Inocular L.reuteri em 10 mililitros de caldo MRS contendo um antibiótico apropriado e incubar durante a noite aerobicamente a 37 graus Celsius. No dia seguinte, centrifugar a cultura em centrífuga pré-resfriada Descarte o sobrenadante e lave o pellet em dois mililitros de buffer P1 padrão Centrifuge novamente e descarte o sobrenadante antes de ressuspender o pellet em 250 microlitros de tampão P1 modificado. Incubar por uma a duas horas a 37 graus Celsius.
Em seguida, adicione 250 microlitros de tampão P2 e misture invertendo de quatro a seis vezes. Após cinco minutos, adicione 350 microlitros de tampão N3 e misture invertendo o tubo. Centrifugar a 10.000 G por 10 minutos e transferir o máximo de sobrenadante possível para uma coluna de spin.

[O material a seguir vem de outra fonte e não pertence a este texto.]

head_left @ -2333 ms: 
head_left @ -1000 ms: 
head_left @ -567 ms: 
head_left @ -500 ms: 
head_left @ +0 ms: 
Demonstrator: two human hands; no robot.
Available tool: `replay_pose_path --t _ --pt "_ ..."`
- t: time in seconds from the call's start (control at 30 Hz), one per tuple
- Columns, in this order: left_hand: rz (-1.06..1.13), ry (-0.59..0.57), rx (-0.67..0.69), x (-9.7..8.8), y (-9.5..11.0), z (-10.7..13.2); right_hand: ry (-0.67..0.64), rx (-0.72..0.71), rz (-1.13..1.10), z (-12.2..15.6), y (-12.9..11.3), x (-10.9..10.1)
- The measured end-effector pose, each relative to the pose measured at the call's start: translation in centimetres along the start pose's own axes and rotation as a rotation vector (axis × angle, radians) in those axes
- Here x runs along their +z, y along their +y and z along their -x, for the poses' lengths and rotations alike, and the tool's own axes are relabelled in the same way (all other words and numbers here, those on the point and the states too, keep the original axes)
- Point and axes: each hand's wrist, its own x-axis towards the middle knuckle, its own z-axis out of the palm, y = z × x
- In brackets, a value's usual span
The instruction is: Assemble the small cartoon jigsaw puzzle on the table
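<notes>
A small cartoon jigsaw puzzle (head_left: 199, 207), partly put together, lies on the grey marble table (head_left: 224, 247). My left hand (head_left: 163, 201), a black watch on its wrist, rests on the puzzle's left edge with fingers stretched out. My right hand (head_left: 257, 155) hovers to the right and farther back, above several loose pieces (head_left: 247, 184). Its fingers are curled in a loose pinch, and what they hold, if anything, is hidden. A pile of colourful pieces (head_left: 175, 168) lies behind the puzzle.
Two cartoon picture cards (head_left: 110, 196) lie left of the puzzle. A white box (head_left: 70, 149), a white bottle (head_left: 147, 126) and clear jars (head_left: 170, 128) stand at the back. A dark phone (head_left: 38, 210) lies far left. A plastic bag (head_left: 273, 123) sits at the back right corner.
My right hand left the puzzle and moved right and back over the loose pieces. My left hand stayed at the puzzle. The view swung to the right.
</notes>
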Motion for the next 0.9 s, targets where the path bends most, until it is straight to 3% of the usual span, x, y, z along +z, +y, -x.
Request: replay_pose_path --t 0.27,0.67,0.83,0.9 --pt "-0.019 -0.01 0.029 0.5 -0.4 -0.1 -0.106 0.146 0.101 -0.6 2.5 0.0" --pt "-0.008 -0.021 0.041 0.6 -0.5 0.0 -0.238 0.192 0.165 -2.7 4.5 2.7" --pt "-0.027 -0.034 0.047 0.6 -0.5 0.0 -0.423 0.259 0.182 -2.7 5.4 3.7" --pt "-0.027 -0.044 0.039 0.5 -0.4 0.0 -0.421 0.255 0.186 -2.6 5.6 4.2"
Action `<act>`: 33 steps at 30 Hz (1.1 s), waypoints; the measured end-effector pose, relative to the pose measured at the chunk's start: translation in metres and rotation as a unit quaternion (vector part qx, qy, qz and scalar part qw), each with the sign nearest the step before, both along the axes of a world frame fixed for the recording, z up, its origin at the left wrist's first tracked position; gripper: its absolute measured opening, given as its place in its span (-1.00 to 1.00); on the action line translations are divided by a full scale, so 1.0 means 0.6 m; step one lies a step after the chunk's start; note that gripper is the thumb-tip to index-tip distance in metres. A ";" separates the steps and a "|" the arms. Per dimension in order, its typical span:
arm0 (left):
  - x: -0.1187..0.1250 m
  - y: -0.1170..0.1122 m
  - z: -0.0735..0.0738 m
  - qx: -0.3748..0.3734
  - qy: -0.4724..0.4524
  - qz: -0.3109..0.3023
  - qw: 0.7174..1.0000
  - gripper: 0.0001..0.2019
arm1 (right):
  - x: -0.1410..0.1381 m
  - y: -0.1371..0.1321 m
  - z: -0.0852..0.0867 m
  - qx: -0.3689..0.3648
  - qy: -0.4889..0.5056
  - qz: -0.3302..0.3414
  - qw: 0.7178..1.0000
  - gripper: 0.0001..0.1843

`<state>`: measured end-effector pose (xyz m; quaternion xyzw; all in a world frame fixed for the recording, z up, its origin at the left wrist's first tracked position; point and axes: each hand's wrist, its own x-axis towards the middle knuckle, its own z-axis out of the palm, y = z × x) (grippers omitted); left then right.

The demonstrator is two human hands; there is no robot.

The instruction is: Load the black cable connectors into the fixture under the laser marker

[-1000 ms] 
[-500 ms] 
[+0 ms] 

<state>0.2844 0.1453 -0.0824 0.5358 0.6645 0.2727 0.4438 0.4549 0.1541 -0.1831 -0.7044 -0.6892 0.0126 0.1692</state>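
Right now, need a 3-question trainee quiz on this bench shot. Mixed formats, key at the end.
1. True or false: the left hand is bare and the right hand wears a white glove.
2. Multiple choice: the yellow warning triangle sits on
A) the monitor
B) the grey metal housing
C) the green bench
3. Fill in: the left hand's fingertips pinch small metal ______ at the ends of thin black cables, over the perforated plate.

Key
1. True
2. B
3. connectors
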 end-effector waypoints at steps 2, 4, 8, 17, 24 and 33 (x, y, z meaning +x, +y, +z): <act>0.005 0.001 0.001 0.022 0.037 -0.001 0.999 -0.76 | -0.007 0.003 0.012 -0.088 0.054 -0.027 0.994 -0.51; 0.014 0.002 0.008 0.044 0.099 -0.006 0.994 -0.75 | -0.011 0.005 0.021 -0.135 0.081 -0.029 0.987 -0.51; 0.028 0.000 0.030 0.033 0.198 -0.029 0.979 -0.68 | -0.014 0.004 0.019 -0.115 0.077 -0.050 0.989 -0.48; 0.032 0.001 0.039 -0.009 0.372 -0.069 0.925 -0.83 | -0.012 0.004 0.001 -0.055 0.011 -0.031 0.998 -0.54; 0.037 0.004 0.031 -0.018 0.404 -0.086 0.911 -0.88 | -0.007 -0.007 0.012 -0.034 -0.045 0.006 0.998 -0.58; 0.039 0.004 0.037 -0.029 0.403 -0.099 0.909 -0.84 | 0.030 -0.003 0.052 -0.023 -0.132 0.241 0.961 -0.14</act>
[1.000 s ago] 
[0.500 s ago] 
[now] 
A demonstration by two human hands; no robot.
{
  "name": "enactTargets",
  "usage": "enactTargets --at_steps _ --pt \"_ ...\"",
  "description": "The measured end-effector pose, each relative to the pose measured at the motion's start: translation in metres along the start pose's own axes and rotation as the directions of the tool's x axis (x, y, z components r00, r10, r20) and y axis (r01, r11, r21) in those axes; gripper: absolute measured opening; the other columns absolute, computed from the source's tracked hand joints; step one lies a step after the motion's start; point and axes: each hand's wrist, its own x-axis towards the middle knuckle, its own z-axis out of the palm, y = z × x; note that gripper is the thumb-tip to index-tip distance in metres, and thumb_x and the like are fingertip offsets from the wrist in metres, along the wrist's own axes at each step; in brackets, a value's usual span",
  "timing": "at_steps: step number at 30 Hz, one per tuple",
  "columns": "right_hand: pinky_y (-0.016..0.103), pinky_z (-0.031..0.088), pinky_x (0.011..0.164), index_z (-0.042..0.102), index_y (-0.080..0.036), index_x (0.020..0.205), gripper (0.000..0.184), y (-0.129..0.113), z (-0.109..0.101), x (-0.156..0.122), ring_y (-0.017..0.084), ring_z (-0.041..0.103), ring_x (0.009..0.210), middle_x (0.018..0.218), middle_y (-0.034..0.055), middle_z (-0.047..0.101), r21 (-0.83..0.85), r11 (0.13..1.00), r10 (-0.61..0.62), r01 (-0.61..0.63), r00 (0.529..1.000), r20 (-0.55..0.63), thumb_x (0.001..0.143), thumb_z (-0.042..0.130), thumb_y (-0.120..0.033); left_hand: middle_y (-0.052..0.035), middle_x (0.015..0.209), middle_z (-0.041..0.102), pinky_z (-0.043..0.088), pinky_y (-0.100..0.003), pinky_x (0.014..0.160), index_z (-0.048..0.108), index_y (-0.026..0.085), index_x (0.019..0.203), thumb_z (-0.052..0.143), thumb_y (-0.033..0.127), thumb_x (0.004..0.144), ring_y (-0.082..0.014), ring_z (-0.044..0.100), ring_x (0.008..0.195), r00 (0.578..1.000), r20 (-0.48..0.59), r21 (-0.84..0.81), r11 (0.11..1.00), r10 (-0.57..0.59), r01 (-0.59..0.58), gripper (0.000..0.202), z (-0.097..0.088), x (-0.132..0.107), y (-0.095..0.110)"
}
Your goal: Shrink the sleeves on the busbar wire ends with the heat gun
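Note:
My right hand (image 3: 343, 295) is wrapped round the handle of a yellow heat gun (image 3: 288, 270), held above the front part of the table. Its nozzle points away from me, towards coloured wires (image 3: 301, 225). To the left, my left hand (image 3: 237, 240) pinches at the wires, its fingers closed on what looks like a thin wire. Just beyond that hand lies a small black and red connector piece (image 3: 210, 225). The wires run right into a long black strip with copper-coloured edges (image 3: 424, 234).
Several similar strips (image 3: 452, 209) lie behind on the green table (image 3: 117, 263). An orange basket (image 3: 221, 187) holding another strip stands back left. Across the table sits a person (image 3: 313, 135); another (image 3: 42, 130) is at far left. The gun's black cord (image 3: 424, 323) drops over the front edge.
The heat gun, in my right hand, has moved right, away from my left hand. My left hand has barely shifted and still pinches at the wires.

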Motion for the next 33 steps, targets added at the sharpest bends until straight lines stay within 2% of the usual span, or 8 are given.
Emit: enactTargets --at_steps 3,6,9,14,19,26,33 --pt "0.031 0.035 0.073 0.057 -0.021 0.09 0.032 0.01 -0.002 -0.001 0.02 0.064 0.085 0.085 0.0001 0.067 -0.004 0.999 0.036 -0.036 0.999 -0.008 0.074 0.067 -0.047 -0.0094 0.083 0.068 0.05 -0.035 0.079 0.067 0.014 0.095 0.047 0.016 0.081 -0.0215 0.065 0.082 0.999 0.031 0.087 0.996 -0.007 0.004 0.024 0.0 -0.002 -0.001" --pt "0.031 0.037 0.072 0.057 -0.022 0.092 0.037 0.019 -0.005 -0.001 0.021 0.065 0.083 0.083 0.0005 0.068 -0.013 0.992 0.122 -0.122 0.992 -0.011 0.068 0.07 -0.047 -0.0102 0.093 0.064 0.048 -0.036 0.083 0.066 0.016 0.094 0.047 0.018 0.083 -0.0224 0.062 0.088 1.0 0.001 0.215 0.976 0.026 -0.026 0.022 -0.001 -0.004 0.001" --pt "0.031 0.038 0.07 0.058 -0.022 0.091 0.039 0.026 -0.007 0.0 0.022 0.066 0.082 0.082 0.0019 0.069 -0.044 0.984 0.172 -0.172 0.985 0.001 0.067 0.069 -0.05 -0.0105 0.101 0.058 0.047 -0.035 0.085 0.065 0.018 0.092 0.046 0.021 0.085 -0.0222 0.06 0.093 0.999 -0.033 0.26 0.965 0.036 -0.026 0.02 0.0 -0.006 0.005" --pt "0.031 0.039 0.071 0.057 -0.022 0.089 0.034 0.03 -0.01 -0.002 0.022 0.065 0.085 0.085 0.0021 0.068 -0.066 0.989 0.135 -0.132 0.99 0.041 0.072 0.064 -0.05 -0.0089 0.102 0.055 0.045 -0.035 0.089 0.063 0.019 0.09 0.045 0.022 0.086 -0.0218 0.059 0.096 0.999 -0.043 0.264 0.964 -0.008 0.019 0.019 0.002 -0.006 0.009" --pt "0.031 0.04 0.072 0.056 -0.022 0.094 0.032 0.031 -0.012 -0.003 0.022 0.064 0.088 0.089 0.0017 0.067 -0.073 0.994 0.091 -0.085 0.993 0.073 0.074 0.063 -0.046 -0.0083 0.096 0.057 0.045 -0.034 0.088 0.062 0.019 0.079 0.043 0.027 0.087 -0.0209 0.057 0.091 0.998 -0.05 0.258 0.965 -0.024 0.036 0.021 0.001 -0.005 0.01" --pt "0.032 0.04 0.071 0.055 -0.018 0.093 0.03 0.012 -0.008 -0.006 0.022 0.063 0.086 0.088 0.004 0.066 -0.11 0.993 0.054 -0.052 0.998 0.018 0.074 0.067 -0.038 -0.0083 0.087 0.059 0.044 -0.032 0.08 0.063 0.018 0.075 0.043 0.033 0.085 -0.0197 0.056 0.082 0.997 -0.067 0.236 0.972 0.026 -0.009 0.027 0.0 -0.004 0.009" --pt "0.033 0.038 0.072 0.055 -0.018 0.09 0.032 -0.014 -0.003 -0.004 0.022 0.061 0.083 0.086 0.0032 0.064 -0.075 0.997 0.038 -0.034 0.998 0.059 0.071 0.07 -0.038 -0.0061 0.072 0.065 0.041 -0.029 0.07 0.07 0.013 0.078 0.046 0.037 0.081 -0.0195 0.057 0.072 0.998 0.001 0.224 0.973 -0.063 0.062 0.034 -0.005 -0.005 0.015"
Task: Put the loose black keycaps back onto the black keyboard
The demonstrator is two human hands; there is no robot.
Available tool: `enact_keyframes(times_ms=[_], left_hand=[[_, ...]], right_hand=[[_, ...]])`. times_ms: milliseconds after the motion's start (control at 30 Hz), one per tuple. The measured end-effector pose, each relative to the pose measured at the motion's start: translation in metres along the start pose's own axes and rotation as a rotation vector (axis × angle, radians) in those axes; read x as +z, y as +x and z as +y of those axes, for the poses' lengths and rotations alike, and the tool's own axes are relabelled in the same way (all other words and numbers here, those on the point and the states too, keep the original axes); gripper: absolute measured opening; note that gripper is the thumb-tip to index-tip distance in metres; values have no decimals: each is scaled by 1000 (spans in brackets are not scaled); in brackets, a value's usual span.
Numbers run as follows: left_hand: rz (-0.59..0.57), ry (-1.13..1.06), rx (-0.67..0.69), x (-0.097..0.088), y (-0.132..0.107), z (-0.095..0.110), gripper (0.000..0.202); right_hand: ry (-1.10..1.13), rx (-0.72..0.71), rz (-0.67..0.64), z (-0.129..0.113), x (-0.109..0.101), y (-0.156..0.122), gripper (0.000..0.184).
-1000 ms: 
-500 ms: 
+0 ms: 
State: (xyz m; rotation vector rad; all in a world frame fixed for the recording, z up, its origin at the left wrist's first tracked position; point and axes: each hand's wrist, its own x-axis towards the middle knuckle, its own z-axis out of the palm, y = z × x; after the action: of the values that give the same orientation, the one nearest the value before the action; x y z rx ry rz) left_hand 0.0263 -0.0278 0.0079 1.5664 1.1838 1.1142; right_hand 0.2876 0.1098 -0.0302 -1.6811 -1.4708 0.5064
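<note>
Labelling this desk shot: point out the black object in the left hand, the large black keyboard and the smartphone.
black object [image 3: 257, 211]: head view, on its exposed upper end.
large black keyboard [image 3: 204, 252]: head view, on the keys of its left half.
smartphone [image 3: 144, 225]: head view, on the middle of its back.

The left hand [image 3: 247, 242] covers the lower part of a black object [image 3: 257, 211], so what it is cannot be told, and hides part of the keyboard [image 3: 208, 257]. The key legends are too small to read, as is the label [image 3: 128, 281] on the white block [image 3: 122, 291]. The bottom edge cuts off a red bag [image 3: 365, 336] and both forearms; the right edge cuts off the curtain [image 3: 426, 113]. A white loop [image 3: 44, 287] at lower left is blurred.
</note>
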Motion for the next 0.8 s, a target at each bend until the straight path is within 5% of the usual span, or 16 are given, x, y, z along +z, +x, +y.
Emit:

Centrifugar novamente por 60 segundos e descartar o fluxo. Lave a coluna de spin com 500 microlitros de PB tampão e centrífuga, descartando o flow-through. Lave a coluna de spin com 750 microlitros de PE tampão e centrífuga a 10.000 G por 60 segundos.
Descarte o fluxo e centrifuga novamente por 60 segundos para remover qualquer buffer residual. Coloque a coluna de spin em um tubo de microcentrífuga de 1,5 mililitro. Adicione 20 a 30 microlitros de água bidestilada sem Dnase e RNase ao filtro da coluna de spin e deixe por um a dois minutos antes de centrifugar a 10.000 G por 60 segundos.
Realizar uma reação de PCR padrão usando primers plasmidiais específicos com eluato fornecendo o DNA do molde, incluindo um controle positivo com um plasmídeo derivado da mini-preparação de E.coli. Executar o eluato de mini-preparação através de um gel de agarose resulta em uma mancha, em vez de bandas observáveis. No entanto, a PCR subsequente usando o eluato como um molde de DNA produz tamanhos de banda esperados.